# 1979 Toro 826 - Cold Galvanize Impeller Instead Of Spray Paint?



## AnOldGearhead (Nov 18, 2017)

Hi All, I am going to put rubber wipers on the impeller (after I straighten one of the curved part of the fins out). I originally intended to paint the impeller before doing the modification, but was wondering if cold galvanizing spray might be more durable. Thoughts?


----------



## UNDERTAKER (Dec 30, 2013)

* I think paint would be easier to apply. then that process of galvanization would be. Anyhoo, ALOHA from the Paradise City.:smiley-rpg027::smiley-rpg027::smiley-rpg027::smiley-rpg027::smiley-rpg027:*


----------



## AnOldGearhead (Nov 18, 2017)

Hi, and thanks for the welcome! The impeller is removed from the snowblower, so after straightening and cleaning either finish will be easy to spray on. I'm thinking that cold galvanizing will be more durable - maybe a better chemical bond and less prone to chipping?

For anyone interested, here is what I have:

Pict0010 is the impeller showing how the plate on the plywood is bent and the tip of the blade in back is bent backwards.

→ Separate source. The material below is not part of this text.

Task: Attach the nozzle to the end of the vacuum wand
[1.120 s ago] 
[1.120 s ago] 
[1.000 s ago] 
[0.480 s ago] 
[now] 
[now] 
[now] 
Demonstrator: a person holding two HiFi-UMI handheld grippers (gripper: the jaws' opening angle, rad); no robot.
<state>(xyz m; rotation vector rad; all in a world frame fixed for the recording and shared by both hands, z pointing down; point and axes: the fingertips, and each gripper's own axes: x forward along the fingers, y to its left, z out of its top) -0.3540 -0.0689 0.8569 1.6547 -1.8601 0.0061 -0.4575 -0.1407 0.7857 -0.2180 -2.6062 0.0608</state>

Pict0013 is the impeller turned so that the worst blade is in front.

In Pict0031 I traced the outline of the best blade onto a piece of cardboard to use as a guide. The worst blade is straightened a bit - it's on the right and has masking tape on it.

I used a pipe wrench in Pict0032 to somewhat wrap the blade around a pipe nipple to get the shape right.

I'm calling Pict0033 close enough for now, at least until the impeller is wire wheeled.


----------



## nwcove (Mar 2, 2015)

wecome to the forum AOG ! looks like nice work you are doing, i would stick with good old paint for a finish.


----------



## AnOldGearhead (Nov 18, 2017)

Thanks - after wire wheeling the impeller with an angle grinder I decided to go with paint. The old paint was more tenacious than I expected, and I don't think my new paint will be as durable, but the blade surfaces that would see most of any impact will be covered with rubber or plastic anyway when I install the impeller mod. I sprayed on a coat of primer so I'm somewhat committed but if I don't like the longevity of the paint I can redo it again next year or later.


----------



## AnOldGearhead (Nov 18, 2017)

A pic before the wipers are installed, but it's painted


----------



## Sid (Jan 31, 2014)

Looks good, I think that the Ariens/Chevvy moter paint would be smoother/slicker than the galvanized.
Sid


----------